Engineering Contradictions & Design Principles
Engineering Contradiction Analysis
1Adaptability or versatility
If machine learning systems are used for robotic decision making, then automation and adaptability improve, but reliability and safety deteriorate due to probability estimate errors
Solution Approach 1:
The patent introduces an ontology as an intermediary layer between machine learning perception and robotic decision-making.
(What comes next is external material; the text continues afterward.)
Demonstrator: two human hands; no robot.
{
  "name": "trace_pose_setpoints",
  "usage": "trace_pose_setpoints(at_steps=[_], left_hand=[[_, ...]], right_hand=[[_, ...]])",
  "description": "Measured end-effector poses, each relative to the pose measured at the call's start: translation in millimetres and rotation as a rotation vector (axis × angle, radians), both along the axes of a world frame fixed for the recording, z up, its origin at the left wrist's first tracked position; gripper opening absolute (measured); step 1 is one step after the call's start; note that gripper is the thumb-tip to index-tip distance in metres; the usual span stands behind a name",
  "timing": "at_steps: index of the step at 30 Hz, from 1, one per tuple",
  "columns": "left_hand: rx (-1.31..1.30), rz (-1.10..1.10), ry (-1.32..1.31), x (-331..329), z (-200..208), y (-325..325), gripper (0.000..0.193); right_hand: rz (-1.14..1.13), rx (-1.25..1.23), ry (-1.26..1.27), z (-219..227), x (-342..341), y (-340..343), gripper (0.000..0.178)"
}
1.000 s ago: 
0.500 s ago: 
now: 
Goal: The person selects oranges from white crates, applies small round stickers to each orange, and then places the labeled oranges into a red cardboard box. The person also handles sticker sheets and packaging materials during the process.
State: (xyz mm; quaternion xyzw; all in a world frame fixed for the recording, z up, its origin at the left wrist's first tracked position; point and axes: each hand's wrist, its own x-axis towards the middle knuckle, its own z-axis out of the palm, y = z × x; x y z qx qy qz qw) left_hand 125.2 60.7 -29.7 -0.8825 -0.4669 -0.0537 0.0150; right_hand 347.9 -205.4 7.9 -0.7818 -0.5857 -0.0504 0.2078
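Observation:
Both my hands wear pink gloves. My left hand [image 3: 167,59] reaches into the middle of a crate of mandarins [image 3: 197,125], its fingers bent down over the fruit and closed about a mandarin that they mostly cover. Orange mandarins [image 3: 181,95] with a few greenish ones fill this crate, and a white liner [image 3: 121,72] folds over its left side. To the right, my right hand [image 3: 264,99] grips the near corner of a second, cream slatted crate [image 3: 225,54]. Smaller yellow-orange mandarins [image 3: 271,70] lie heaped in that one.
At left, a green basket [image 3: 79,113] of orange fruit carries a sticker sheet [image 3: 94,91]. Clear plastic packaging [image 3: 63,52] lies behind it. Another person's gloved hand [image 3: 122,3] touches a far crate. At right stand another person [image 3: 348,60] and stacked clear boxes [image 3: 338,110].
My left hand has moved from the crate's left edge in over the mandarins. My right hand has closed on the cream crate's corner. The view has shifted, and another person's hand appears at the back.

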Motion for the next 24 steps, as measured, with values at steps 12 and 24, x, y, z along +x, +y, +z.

The ontology provides a structured knowledge base with predefined concepts, relationships, and constraints that guide and validate ML outputs, ensuring reliability while maintaining adaptability through the ability to update ontological knowledge.
Solution Approach 2:
The system performs preliminary action by pre-defining ontological frameworks, knowledge bases, and semantic structures before robotic operations begin. This pre-established semantic groundwork enables consistent and reliable interpretation of sensor data and decision-making scenarios, reducing errors while allowing flexibility through ontological extensions.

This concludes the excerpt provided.